Triglie scottate su un purè di fave, con l’olio allo zafferano a chiudere il piatto. Anno 2007, Sale & Pepe di Atene.
| Preparazione | Cottura | Difficoltà | Persone |
|---|---|---|---|
| 30 min | 30 min | Media | 4 |
Ingredienti per 4 persone
- 8 grosse triglie
- 1 kg di fave
- 2 patate
- burro
- 40 g di parmigiano grattugiato
- 4 pomodorini
- olio extravergine d’oliva
- zafferano in pistilli
- sale e pepe
Procedimento
- Pulire e sgusciare le fave. Bollirle in abbondante acqua salata con le patate pelate a pezzi grossolani.
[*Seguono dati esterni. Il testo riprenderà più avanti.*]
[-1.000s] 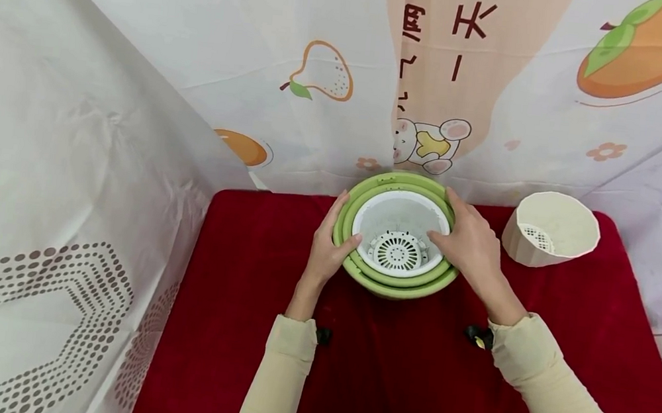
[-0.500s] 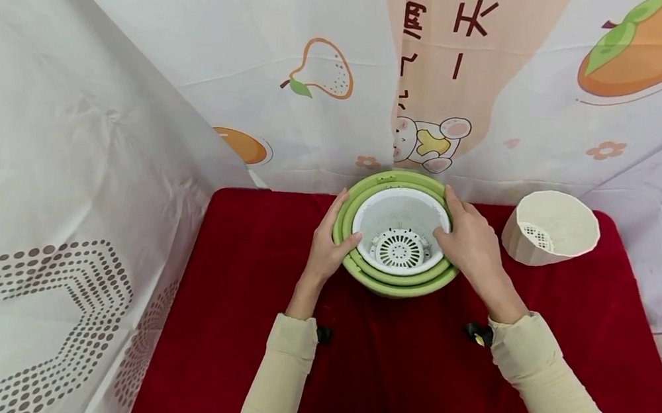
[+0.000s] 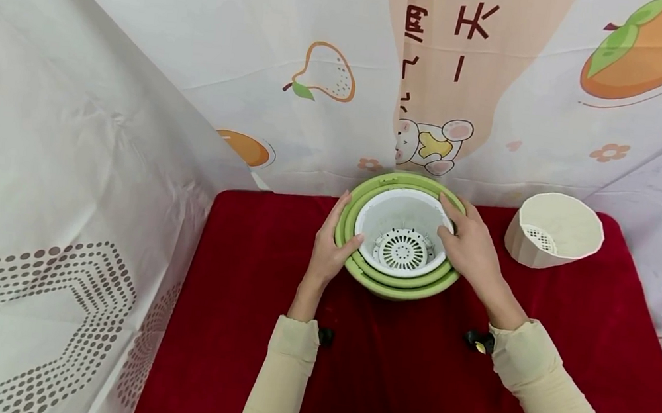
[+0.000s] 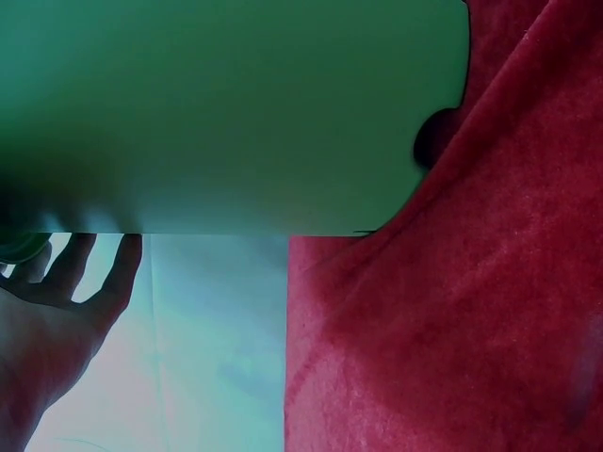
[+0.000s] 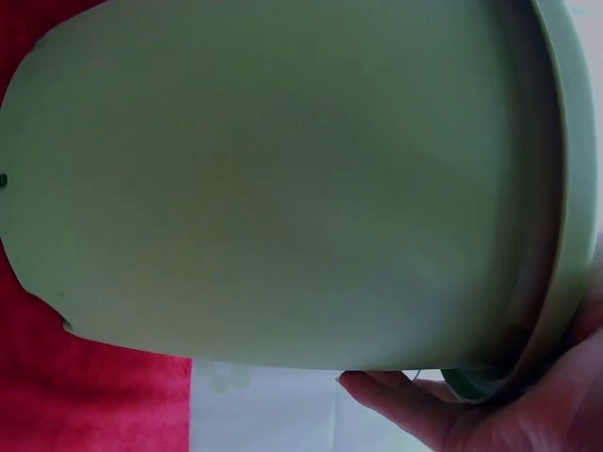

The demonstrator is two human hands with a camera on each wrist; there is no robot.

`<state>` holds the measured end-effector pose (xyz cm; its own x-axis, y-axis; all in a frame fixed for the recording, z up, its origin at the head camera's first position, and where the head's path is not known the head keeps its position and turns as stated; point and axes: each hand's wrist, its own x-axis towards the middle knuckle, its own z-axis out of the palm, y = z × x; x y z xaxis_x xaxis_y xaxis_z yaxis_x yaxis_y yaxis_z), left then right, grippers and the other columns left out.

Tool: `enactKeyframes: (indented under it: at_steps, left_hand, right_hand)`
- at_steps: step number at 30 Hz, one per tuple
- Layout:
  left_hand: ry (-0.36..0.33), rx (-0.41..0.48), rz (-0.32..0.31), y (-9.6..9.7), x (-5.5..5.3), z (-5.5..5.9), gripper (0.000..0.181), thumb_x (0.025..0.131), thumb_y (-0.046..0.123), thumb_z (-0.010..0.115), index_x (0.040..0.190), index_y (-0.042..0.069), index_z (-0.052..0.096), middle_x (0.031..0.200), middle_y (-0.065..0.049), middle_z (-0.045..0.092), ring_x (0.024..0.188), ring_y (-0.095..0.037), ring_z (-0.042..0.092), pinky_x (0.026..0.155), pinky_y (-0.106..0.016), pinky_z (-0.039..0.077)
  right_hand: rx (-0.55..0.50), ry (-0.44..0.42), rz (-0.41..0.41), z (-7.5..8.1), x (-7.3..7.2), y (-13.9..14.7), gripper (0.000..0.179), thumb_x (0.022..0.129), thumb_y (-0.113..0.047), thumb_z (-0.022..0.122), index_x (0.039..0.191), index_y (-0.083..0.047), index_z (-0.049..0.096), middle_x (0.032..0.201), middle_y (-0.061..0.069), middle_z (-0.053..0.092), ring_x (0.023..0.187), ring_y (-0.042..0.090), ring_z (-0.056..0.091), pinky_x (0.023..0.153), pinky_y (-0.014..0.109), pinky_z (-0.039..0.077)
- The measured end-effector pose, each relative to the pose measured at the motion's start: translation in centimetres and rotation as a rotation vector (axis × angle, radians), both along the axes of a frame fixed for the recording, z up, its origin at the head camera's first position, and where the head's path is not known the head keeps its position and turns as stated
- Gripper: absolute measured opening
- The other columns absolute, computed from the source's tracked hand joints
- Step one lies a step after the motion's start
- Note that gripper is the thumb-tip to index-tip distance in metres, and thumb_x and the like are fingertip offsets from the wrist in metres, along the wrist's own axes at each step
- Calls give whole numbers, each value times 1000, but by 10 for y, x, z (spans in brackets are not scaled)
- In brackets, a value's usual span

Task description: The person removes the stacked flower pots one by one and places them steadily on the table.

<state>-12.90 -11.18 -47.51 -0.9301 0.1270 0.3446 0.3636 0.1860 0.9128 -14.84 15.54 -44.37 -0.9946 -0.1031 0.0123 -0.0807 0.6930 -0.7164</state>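
Observation:
Several round plastic flower pots stand nested at the table's back edge. The outer green pot encloses a smaller green pot, and a white pot with a slotted bottom sits inside both. My left hand grips the stack's left side, thumb over the rims at the white pot's edge, fingers along the outer wall. My right hand grips the right side, its thumb at the white pot's rim and a finger over the green rims. Both wrist views show the outer green wall close up; fingertips are partly hidden behind it.
A cream faceted pot with a perforated bottom stands at the table's back right. Red velvet cloth covers the table. A printed white curtain hangs directly behind the stack, and pale sheeting hangs on the left.
A finger of my right hand has shifted inward from the outer green rim toward the white pot's edge. My left hand and the pots have stayed nearly in place.

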Motion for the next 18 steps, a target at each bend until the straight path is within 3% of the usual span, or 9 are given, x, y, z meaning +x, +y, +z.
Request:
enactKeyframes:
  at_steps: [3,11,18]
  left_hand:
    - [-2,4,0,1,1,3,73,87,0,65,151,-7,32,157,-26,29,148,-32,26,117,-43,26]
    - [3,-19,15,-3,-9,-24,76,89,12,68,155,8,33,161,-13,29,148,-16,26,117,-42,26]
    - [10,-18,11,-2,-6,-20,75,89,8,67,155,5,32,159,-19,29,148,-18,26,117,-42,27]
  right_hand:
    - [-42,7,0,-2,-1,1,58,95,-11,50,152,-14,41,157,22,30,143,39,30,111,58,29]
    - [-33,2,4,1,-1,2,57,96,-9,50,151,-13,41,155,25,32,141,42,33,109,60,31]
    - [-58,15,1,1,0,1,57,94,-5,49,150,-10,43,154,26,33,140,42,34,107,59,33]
- Scolare e passare al passaverdure. Asciugare il purè in casseruola a fuoco lento per qualche minuto con qualche nocetta di burro, il parmigiano, sale e pepe.
- Pulire, squamare e filettare le triglie eliminando tutte le lische. Scottare i filetti in padella di ferro con un filo d’olio, sale e pepe, da entrambi i lati.
- Scaldare in un’altra padella 4 cucchiai di olio con 2 manciate di zafferano in pistilli, senza friggere.
- Saltare i pomodorini interi con un filo d’olio, sale e pepe.
- Disporre sul piatto caldo 4 quenelle di purè di fave, appoggiarvi i filettini di triglia e mettere al centro un pomodorino saltato. Completare con l’olio allo zafferano e un ciuffetto di aneto fresco.
Note tecniche
- Le lische delle triglie sono sottili e numerose: passare i filetti con la pinza, controllando al tatto.
- Lo zafferano va messo in infusione in olio caldo, mai bollente: sopra i 60-70 °C l’aroma si degrada.
- Il purè va asciugato bene in casseruola: se resta umido non tiene la forma della quenelle.
Abbinamento
Bianco mediterraneo: Vermentino o Greco di Tufo.